The Anti-Slavery Society was the everyday name of two different British organisations.
The first was founded in 1823 and was committed to the abolition of slavery in the British Empire. Its official name was the Society for the Mitigation and Gradual Abolition of Slavery Throughout the British Dominions. This objective was substantially achieved in 1838 under the terms of the Slavery Abolition Act 1833.
The elimination of slavery throughout the world was frequently in the mind of early abolitionists. The Committee for the Abolition of the Slave Trade, which established the Society for the Abolition of the Slave Trade in Britain in 1787, campaigned for an end to the Transatlantic slave trade from Western Africa to the New World, which Britain dominated by then.

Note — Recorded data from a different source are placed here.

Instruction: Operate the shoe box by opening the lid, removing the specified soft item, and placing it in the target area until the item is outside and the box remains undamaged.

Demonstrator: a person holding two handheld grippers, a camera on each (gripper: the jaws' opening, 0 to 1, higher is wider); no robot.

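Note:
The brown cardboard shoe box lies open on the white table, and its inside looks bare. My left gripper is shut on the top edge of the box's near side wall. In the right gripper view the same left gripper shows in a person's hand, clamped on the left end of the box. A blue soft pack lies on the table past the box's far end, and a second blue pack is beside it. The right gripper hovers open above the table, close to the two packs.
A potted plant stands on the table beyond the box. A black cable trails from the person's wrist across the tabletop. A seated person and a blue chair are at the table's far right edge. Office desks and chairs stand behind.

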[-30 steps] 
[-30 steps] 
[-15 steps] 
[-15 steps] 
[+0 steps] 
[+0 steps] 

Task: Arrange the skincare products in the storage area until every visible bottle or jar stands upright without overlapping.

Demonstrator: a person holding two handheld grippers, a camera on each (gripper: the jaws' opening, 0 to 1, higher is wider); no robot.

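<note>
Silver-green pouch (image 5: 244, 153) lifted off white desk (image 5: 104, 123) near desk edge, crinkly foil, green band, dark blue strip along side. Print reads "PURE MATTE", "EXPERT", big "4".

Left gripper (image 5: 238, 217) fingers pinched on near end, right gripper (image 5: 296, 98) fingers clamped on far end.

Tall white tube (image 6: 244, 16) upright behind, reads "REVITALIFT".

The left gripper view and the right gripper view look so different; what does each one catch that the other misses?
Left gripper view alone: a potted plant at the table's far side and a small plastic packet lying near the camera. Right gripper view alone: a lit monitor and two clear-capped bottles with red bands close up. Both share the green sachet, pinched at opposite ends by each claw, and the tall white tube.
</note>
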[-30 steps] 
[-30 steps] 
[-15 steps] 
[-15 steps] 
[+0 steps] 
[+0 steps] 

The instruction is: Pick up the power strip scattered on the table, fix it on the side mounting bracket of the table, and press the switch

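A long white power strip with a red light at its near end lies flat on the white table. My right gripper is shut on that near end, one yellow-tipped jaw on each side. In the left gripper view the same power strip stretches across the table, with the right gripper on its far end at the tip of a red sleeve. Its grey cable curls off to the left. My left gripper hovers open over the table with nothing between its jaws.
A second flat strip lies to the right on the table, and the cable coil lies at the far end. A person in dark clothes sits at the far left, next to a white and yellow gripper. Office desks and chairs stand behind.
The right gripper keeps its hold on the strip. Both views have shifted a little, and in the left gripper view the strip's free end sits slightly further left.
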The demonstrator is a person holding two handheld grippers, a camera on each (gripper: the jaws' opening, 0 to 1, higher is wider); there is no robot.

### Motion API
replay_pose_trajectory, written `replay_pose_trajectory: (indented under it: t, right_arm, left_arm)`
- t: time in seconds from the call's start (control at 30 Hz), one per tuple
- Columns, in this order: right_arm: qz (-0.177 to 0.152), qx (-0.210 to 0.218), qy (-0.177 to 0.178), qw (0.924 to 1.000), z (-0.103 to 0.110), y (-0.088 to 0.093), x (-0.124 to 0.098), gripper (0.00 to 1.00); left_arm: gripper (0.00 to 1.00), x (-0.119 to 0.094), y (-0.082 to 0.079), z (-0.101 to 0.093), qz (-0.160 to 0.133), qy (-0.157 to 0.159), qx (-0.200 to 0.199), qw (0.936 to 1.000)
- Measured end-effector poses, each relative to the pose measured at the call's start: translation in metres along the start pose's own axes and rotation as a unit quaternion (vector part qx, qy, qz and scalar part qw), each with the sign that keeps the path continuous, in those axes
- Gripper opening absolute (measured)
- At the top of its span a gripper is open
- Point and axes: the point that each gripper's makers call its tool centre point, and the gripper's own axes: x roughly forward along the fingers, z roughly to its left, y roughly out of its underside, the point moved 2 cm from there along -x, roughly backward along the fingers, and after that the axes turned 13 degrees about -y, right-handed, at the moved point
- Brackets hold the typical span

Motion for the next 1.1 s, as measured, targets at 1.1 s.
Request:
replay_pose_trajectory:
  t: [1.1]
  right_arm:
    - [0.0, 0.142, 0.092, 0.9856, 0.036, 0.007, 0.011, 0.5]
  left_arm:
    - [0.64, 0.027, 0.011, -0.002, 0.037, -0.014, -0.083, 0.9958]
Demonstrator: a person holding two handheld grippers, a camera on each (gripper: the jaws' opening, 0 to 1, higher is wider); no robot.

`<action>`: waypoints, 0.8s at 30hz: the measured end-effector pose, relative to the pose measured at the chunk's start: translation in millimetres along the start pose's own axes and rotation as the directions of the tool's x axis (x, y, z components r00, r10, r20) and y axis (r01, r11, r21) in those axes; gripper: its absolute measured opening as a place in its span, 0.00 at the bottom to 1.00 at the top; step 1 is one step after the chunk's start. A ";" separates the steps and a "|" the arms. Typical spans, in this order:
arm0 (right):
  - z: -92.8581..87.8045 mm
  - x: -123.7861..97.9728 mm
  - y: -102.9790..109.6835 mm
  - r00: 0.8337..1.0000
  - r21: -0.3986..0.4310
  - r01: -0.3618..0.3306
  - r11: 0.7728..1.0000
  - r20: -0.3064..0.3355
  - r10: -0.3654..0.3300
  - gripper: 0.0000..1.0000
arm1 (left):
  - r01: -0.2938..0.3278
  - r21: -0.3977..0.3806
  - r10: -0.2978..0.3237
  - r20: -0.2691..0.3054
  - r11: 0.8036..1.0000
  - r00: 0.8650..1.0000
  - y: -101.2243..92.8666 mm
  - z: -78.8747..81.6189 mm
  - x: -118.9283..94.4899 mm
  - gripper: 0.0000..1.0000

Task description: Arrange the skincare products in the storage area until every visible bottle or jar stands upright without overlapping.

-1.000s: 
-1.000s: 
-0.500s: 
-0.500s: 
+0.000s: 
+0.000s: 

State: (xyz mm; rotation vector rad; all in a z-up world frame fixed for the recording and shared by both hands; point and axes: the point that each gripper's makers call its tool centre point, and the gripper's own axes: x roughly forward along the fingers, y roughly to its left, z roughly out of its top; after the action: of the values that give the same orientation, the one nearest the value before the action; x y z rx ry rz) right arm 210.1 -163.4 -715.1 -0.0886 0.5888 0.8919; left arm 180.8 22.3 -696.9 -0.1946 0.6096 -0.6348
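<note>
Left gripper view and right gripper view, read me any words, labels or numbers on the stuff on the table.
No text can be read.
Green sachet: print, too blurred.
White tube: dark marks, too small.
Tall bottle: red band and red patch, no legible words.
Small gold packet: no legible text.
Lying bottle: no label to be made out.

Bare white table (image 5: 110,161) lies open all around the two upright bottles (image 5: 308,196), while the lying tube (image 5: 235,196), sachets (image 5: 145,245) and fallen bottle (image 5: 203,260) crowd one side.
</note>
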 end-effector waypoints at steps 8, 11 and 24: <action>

The Slave Trade Act 1807 made the slave trade illegal in the British Empire. Following this, British abolitionists turned their attention to abolishing slavery itself, first in British colonies, and later in the US and the colonies of other European powers (e.g., in South America), and in parts of the world where it had long been legal, such as in the Middle East, Africa, and China.
The first British organisation to refer to itself as the Anti-Slavery Society was founded in Britain in 1823. Founding members included William Wilberforce and Thomas Clarkson. Its official name was the Society for the Mitigation and Gradual Abolition of Slavery Throughout the British Dominions.
Its work included supporting the first account of slavery to be published by a Black woman, Mary Prince, The History of Mary Prince, A West Indian Slave (1831). The publishers were sued by the family from which she had escaped. The book was much sought after, running into three editions in the year of its publication.